There is no record of how long the Court sat motionless – in suspended animation – but suddenly, the voice of the High priest shattered the silence. ‘Are these charges true?’ he asked.

If you or I were to be arrested and brought before a court accused of being a Christian, would the prosecution find enough true and verifiable evidence against us to enable the jury to convict us?

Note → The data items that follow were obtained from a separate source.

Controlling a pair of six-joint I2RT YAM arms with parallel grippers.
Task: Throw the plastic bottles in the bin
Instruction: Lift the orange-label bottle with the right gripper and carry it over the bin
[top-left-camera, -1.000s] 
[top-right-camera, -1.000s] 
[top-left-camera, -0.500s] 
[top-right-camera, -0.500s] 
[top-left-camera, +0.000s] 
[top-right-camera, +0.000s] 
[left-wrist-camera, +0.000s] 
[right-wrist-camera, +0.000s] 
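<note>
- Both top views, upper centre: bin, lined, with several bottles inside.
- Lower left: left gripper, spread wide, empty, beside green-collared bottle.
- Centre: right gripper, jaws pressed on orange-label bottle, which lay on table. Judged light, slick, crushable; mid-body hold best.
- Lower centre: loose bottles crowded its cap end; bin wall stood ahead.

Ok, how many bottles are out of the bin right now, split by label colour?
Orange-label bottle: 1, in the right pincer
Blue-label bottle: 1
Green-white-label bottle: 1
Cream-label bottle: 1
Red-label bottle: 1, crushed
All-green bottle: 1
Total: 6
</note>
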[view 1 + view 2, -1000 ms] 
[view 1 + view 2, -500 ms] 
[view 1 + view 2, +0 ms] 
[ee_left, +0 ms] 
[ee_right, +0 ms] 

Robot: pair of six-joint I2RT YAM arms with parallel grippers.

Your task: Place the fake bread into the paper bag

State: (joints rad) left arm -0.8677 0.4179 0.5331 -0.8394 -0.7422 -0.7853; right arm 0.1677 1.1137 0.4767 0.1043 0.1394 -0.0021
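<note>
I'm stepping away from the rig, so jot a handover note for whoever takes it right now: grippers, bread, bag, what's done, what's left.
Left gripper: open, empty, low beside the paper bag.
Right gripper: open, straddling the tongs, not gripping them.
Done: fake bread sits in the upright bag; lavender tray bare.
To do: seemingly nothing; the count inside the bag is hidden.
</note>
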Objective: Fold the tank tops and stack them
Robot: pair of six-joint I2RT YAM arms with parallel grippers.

In response, Stephen was bold. He did not simply respond with a one word answer, but took his opportunity to explain to his listeners, the authorities – the highest and most learned religious men of the land – the message of the Gospel and where they fitted in! He started with Abraham. This was a key point, because the Jews regarded Abraham as their father, and traced their lineage back to him. Abraham MapAfter all, Abraham was the father of Isaac, who was the father of Jacob whose twelve sons were the forefathers of the twelve tribes of Israel – a fact of which each member of the 70-strong Sanhedrin was very proud, in fact they could not be members of that august body of people without being able to trace their family back to the patriarchs, (see graphic from Lesson 07 about the twelve tribes). John the Baptist had the same run-in with the authorities as he prepared the way for Jesus, Matthew 3:7-9

This is also a good place for us to start. Sometimes we need to re-cap on some of the Old Testament events that fundamentally defined our own Christian heritage so that we can dig our roots deep into solid and fertile stability. Abraham and the men of the Old Testament through whom God demonstrated His power and faithfulness will act as anchors for our soul (mind, will and emotions) if we diligently explore their characters and what made their relationships with God work. God appeared to Abraham while he still lived in Mesopotamia (in Ur, to be precise) and offered him an exceptional opportunity. ‘The Lord had said to Abram, ‘Leave your country, your people and your father’s household and go to the land I will show you. I will make you into a great nation, and I will bless you; I will make your name great and you will be a blessing. I will bless those who bless you, and whoever curses you I will curse; and all peoples on earth will be blessed through you. Genesis 12:1-3

The Blessing.

The definition of a blessing is ‘an instrument through which God’s divine favour flows bringing joy and happiness and preventing misfortune in the life of another’.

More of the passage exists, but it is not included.